Return each line of the data that follows exactly as it reads.

::::::

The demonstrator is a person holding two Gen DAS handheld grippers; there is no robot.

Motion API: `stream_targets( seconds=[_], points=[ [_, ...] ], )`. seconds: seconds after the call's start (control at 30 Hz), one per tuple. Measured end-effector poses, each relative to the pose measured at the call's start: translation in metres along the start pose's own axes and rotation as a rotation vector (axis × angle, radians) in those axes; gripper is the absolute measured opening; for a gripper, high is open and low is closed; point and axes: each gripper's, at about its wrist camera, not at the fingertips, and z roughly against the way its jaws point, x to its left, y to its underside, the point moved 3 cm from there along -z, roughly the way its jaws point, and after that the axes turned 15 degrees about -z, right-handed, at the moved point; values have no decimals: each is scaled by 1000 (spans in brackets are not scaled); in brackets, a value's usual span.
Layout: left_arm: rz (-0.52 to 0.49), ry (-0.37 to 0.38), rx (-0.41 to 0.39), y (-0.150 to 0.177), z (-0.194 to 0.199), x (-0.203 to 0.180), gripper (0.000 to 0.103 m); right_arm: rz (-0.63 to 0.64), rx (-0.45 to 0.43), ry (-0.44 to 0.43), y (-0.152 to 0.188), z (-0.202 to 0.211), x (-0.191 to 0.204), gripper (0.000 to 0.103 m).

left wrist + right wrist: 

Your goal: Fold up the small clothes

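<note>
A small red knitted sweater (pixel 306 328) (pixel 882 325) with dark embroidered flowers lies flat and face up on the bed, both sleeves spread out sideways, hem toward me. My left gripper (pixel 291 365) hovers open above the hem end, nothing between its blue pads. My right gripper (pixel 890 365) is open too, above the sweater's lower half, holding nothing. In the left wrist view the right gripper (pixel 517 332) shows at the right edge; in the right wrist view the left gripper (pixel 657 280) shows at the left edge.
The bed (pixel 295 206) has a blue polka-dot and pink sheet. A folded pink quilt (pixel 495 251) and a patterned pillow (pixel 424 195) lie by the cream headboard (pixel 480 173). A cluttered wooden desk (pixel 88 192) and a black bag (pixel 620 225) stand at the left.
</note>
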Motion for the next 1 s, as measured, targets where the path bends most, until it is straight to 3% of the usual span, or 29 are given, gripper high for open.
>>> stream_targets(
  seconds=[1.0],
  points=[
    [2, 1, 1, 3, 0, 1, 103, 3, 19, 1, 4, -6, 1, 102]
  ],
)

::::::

### [EXERCISE RESULT]
The demonstrator is a person holding two Gen DAS handheld grippers; there is no robot.

Motion API: `stream_targets( seconds=[_], points=[ [_, ...] ], )`. seconds: seconds after the call's start (control at 30 Hz), one per tuple. Measured end-effector poses, each relative to the pose measured at the call's start: translation in metres along the start pose's own axes and rotation as a rotation vector (axis × angle, radians) in those axes; gripper is the absolute measured opening; for a gripper, high is open and low is closed; point and axes: each gripper's, at about its wrist camera, not at the fingertips, and z roughly against the way its jaws point, x to its left, y to its underside, the point moved 3 cm from there along -z, roughly the way its jaws point, and after that the axes turned 15 degrees about -z, right-handed, at the moved point; values have no decimals: each is scaled by 1000 (spans in brackets are not scaled); in brackets, a value's usual span.
Layout: left_arm: rz (-0.52 to 0.49), ry (-0.37 to 0.38), rx (-0.41 to 0.39), y (-0.150 to 0.177), z (-0.194 to 0.199), x (-0.203 to 0.180), gripper (0.000 to 0.103 m); right_arm: rz (-0.63 to 0.64), rx (-0.45 to 0.43), ry (-0.44 to 0.43), y (-0.152 to 0.188), z (-0.202 to 0.211), x (-0.191 to 0.204), gripper (0.000 to 0.103 m).

left wrist + right wrist: 

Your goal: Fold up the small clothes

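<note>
A small red knitted sweater (pixel 306 328) (pixel 882 325) with dark embroidered flowers lies flat and face up on the bed, both sleeves spread out sideways, hem toward me. My left gripper (pixel 291 365) hovers open above the hem end, nothing between its blue pads. My right gripper (pixel 890 365) is open too, above the sweater's lower half, holding nothing. In the left wrist view the right gripper (pixel 517 332) shows at the right edge; in the right wrist view the left gripper (pixel 657 280) shows at the left edge.
The bed (pixel 295 206) has a blue polka-dot and pink sheet. A folded pink quilt (pixel 495 251) and a patterned pillow (pixel 424 195) lie by the cream headboard (pixel 480 173). A cluttered wooden desk (pixel 88 192) and a black bag (pixel 620 225) stand at the left.
</note>
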Motion for the next 1 s, as measured, targets where the path bends most, until it is straight to 3% of the usual span, or 29 are given, gripper high for open.
>>> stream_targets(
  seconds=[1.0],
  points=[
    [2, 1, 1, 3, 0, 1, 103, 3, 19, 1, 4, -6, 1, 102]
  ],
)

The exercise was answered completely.